GOAL OF THE EXERCISE:
Return, with both end lines included, exactly what the data below holds from the line with "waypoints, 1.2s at" through the line with "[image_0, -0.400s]", though not the pictures.

EXTRACTED MATERIAL:
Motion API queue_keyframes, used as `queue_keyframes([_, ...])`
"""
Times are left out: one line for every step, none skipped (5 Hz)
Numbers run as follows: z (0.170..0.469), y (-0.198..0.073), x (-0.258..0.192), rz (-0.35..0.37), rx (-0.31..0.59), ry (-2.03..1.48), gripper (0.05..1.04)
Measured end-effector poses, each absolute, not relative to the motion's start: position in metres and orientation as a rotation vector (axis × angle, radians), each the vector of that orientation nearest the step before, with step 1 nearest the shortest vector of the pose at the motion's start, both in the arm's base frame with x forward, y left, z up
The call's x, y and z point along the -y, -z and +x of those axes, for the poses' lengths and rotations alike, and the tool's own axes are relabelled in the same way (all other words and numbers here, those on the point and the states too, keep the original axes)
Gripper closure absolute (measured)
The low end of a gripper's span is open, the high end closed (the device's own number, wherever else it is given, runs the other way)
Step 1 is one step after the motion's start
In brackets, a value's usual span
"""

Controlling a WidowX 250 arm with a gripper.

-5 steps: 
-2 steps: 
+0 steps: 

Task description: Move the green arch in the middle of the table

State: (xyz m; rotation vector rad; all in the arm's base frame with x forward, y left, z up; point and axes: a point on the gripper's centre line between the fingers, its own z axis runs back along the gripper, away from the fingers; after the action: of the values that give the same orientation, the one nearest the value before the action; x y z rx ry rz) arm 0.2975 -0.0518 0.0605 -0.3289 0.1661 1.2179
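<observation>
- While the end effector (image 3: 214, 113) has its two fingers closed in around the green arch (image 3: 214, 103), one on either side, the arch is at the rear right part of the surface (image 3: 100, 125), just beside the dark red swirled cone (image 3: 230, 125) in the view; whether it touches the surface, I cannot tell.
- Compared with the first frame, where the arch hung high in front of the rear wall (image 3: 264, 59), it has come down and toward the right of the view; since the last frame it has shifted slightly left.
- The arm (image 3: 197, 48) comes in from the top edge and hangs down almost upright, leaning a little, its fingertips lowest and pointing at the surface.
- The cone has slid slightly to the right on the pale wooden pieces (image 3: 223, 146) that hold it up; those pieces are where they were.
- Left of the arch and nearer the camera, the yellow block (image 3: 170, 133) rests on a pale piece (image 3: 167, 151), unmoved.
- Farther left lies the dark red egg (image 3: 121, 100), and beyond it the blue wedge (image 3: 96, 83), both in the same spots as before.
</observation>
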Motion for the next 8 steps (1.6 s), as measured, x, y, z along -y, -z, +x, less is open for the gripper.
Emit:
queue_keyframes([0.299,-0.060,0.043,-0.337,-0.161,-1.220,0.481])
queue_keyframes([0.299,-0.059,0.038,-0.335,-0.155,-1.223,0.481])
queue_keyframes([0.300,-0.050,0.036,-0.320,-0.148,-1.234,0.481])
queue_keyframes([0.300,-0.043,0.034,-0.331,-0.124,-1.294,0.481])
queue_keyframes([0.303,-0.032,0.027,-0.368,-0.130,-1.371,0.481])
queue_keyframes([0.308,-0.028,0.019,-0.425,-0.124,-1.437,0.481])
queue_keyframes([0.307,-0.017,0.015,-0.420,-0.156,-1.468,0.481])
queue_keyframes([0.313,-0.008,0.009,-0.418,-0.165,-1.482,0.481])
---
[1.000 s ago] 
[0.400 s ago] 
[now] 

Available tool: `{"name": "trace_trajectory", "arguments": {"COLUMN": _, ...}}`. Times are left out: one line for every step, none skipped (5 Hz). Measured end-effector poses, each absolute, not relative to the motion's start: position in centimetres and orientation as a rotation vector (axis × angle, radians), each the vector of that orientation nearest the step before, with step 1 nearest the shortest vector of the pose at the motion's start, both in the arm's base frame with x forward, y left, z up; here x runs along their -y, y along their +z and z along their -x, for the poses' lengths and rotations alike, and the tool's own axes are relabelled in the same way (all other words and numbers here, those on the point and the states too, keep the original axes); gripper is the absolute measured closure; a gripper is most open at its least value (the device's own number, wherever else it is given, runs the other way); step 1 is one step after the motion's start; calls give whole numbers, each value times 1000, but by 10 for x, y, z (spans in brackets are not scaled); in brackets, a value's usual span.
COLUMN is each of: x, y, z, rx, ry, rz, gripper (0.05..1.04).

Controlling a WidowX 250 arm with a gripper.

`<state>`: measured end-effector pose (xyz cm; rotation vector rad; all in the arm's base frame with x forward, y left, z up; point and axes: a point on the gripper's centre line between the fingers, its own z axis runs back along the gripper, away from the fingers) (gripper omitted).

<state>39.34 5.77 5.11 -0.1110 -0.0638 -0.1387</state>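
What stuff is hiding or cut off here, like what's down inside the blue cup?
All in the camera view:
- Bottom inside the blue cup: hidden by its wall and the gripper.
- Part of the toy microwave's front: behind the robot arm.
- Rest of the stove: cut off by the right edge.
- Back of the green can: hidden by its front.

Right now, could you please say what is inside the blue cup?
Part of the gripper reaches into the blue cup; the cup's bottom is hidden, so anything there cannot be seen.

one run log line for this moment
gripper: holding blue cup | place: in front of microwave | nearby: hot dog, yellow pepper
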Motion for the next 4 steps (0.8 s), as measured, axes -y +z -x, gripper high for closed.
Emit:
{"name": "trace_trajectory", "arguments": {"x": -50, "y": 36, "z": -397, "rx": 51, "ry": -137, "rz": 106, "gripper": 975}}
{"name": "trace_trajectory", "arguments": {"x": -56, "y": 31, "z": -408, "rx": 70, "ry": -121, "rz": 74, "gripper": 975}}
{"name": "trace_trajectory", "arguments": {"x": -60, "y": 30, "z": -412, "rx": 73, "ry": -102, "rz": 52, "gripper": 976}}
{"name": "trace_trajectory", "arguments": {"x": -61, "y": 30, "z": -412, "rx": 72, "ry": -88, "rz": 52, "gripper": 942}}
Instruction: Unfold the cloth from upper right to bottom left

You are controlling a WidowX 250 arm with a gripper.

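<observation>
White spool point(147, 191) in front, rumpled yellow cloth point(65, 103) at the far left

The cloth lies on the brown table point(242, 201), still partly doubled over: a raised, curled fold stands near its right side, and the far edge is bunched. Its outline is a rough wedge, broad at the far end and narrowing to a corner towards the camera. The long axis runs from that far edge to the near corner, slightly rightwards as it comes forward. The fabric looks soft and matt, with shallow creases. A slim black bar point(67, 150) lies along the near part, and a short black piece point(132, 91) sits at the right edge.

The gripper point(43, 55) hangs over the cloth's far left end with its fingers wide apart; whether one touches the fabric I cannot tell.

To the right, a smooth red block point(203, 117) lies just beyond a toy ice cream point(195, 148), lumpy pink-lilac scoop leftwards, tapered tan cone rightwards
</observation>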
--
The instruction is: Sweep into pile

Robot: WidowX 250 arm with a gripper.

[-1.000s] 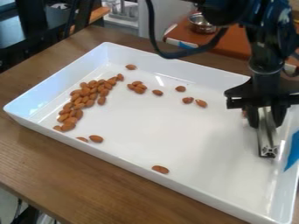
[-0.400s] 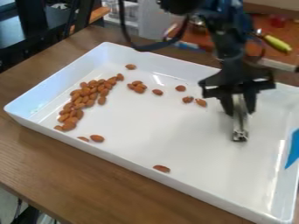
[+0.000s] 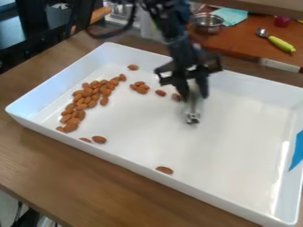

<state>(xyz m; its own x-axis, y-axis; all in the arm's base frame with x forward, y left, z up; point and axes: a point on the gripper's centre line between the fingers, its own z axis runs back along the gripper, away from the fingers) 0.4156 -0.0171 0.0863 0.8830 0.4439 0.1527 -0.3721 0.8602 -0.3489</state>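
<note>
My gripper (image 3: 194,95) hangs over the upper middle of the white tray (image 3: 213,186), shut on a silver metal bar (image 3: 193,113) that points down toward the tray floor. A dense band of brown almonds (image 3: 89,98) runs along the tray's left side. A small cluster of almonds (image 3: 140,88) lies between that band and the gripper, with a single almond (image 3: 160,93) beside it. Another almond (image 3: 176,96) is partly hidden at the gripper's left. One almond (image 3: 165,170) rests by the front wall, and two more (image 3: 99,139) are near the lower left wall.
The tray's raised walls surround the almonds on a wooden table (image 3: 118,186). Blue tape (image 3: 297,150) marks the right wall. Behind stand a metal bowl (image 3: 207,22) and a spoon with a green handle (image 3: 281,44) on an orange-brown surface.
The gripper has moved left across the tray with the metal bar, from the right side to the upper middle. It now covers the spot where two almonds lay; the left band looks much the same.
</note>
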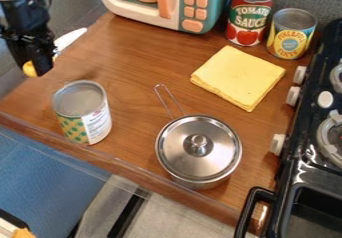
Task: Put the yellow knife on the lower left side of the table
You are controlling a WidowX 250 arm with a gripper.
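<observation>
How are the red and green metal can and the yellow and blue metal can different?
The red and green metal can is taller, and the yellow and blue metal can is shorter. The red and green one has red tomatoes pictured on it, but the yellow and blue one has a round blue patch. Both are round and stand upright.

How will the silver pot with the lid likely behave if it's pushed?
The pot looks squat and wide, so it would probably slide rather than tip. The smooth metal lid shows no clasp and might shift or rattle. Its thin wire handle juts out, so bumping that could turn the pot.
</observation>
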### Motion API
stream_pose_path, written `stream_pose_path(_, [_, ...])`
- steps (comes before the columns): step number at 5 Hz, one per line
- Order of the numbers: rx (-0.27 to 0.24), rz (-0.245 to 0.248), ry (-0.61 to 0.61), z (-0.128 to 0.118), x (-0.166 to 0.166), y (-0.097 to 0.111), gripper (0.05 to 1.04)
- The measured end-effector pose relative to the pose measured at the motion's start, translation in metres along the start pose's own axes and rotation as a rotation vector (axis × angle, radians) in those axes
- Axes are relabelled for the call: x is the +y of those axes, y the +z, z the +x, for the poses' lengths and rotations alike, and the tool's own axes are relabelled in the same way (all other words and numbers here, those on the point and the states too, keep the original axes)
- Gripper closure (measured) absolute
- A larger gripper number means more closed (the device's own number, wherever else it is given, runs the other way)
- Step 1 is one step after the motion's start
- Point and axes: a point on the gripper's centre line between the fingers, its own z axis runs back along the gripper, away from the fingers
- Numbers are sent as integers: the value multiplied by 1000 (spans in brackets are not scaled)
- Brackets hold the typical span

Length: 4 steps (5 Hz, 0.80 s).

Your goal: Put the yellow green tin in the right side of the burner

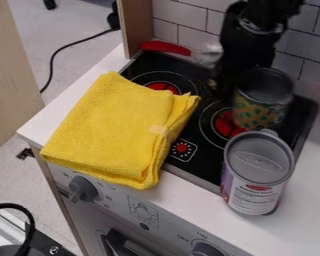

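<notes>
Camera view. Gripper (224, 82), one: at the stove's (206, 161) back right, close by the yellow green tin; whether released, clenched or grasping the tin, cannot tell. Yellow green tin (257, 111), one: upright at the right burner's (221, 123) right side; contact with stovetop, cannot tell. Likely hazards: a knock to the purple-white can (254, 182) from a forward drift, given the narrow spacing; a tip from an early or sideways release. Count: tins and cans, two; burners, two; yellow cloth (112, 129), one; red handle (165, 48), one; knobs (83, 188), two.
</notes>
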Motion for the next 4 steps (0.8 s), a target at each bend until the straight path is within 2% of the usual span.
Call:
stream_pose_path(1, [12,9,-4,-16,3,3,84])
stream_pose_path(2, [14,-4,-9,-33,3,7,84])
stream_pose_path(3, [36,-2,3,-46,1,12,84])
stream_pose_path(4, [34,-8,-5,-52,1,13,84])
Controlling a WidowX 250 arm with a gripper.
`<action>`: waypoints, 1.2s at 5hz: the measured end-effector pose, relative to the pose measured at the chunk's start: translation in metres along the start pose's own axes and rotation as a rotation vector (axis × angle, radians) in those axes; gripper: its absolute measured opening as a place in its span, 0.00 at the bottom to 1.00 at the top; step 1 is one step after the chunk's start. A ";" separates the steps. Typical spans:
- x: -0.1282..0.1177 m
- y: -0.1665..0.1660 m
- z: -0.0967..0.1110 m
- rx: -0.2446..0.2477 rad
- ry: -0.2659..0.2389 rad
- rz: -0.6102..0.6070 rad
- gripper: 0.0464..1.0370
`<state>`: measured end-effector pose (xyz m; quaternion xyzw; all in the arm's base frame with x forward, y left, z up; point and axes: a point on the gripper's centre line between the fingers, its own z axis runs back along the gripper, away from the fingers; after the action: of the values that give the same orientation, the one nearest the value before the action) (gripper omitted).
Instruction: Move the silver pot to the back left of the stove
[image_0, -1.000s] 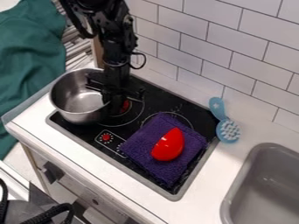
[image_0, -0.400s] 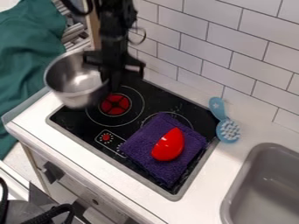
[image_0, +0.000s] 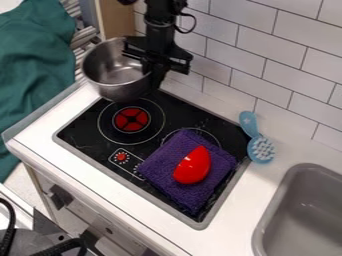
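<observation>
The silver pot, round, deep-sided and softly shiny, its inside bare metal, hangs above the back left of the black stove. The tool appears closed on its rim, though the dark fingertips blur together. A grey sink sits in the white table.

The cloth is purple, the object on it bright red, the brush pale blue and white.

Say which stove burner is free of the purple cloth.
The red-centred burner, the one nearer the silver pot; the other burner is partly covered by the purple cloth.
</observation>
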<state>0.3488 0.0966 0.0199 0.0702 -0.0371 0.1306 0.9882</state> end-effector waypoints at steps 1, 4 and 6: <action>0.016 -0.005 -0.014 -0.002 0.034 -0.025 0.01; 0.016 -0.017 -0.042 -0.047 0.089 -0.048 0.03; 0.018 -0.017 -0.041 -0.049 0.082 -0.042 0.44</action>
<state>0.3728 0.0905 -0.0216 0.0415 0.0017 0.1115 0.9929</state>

RESPONSE TO THE TASK:
`<action>`: waypoints, 1.2s at 5hz: the measured end-effector pose, relative to the pose measured at the chunk's start: translation in metres along the start pose's own axes and rotation as a rotation vector (axis × angle, radians) in those axes; gripper: its absolute measured opening as a place in its span, 0.00 at the bottom to 1.00 at the top; step 1 is one step after the chunk's start. A ";" separates the steps. Typical spans:
- x: -0.1282..0.1177 m
- y: -0.1665..0.1660 m
- z: -0.0967..0.1110 m
- rx: -0.2446..0.2477 rad
- ry: -0.2659..0.2389 rad
- rz: -0.6102..0.6070 rad
- gripper: 0.0464..1.0370
`<state>`: measured end-effector pose (xyz m; quaternion xyzw; all in the arm's base frame with x forward, y left, z up; point and axes: a point on the gripper's centre line between the fingers, its own z axis runs back along the gripper, away from the fingers; after the action: of the values that give the same orientation, the one nearest the value before the action) (gripper omitted).
Instruction: Move the silver pot to the back left of the stove
[image_0, -1.000s] 
[image_0, -0.400s] 

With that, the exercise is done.